What the task asks »
From the line that includes "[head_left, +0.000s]" to the closing line of the data, please transcribe every line exactly and add nothing.

Recorded data »
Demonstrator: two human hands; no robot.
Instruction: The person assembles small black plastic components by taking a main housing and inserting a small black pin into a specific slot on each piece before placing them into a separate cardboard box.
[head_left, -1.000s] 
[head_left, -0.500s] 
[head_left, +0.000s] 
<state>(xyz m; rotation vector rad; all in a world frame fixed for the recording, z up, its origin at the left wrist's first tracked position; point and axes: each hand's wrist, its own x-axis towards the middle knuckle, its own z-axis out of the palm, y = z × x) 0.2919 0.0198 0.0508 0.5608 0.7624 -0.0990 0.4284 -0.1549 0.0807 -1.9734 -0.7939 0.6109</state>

Expected answer »
[head_left, +0.000s] 
<state>(xyz m; rotation vector rad; all in a world frame fixed for the recording, z up, its origin at the left wrist's first tracked position; point and axes: each hand's wrist, its own x-axis towards the middle knuckle, its own z-axis out of the palm, y = z × x) 0.2919 0.0198 0.0508 0.5608 0.7624 -0.0990 0.4284 -0.1549 0.0807 -1.9734 -0.7939 0.6109</state>

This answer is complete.